#7 Psycho (1960): Another film that I can’t believe I hadn’t watched before. In this case it is likely because I’d seen so much about it, and I’d seen the infamous shower sequence so many times, it felt like I already had seen it and I just kept putting it off. That it motivated me to watch this movie at last justifies this entire project for me. I generally love the inversion of standard tropes, and this film is full of that. Throughout watching it I kept thinking about what it must have been like seeing it before it became such a common part of the culture. Almost anyone who knows anything about film has seen the shower sequence and knows Norman Bates is the killer. It must have been quite an experience to see this film without knowing these things. At first, it would have seemed like a heist drama – but then why is it entitled “Psycho”? Then the shower scene – a transition within a transition (genius) – and you are in a new film about a murder. Even then, it would have seemed like the audience could see what was coming – Arbograst, the private eye, will solve the murder. Then he dies. Neither Sam nor Lila are traditional film heroes at all. Where the hell is this thing going? The tension and menace of the movie itself is magnified by a sense of the unfamiliar in the style of the movie. Add to this all of the brilliant film-making – camera work, the way the shower scene was shot, the music. Brilliant.
#8 The Graduate (1967): I thought parts of this film were brilliant and parts of it not so much. There are some very familiar – one might say “well-worn” comic tropes in this movie. I’d also argue it is uneven in tone in a way that isn’t so much unique as off-putting. The sequence with the diving suit was funny (I couldn’t help but think of Ralphie and the pink bunny suit in “A Christmas Story”). It was also on-point in that it emphasized the idea that Benjamin was insulated from his own life. Still, it felt awkward to me – like a good idea that belonged in a different movie. Still, the parts that are brilliant just shine. The montage of Benjamin floating through his life by alternating between cuts of him floating on the pool and having sex with Mrs. Robinson was brilliant. The camera work and editing made that effective. Another piece of camera work I was really impressed by was the confrontation between Benjamin and Mrs. Robinson outside of Elaine’s bedroom, where she is shot small and hunched in a corner against this large white angled wall and ceiling – emphasizing the idea of her vulnerability and the notion of a dangerous and cornered animal at the same time. Finally that last shot – the young lovers ride away on the bus – but the shot doesn’t just end, it lingers… and lingers. They never speak. Is this really a happy ending? Is there such a thing? It is so deliciously uncertain.

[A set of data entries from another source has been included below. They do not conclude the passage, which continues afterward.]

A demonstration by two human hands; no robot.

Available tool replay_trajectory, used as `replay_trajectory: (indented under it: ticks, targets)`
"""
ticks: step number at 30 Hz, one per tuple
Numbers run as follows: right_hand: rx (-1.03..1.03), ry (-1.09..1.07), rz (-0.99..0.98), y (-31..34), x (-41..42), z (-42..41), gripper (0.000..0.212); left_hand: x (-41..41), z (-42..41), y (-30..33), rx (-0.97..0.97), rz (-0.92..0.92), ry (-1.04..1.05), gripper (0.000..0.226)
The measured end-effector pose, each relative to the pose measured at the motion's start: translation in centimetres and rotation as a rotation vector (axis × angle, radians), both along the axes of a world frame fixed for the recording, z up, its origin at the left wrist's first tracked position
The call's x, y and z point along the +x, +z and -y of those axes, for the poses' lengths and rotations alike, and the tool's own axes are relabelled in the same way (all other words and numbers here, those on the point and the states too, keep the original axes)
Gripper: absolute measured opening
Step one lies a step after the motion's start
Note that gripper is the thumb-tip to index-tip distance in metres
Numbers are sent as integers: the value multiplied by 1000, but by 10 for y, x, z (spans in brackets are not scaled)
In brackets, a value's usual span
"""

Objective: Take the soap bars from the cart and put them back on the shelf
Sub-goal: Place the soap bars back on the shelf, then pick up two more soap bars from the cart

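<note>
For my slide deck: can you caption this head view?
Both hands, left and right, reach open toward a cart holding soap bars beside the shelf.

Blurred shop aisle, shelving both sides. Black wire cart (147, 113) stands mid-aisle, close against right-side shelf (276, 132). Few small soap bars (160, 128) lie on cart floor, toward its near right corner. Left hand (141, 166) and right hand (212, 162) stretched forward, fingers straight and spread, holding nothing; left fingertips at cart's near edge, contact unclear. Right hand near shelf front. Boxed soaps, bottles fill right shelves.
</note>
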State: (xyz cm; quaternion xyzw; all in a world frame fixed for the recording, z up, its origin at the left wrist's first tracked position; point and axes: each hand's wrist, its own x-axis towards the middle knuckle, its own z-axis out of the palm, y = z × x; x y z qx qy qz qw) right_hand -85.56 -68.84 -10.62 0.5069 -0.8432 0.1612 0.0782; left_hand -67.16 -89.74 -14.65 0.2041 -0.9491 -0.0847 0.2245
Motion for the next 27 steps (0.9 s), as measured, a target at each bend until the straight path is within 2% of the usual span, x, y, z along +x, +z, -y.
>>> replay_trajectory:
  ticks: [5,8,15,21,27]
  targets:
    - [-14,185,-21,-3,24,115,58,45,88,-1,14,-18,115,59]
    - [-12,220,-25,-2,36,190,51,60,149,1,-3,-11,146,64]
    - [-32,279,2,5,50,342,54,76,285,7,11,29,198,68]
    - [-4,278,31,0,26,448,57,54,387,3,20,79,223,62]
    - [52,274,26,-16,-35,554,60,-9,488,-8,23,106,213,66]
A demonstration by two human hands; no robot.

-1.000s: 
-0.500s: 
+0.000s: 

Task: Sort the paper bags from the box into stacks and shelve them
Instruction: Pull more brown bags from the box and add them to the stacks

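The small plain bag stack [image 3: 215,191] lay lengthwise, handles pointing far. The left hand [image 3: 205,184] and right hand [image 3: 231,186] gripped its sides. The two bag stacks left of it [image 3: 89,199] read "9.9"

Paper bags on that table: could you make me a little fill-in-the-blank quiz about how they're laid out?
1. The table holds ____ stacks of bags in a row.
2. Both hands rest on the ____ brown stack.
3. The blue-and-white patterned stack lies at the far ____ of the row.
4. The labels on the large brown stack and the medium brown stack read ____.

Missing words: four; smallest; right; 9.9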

#9 Singin’ in the Rain (1952): A Post-modernist classic, in the same sense that “Green Acres” was an Absurdist classic. Here we have a film about the story behind the making of the film we just watched. It features musical sequences as delightfully unconnected to the narrative flow of the rest of the movie as anything produced in Bollywood. Beautiful. Seriously, what’s not to love? Gene Kelly doing his most iconic work. Donald O’Connor at his best. A young Debbie Reynolds holding her own on the screen with them both. Romance, comedy, a loving mirror held up to itself – everything Hollywood was best at when it was at its best. I just felt better after I watched it.
I’m going to save “Butch Cassidy and the Sundance Kid” for later.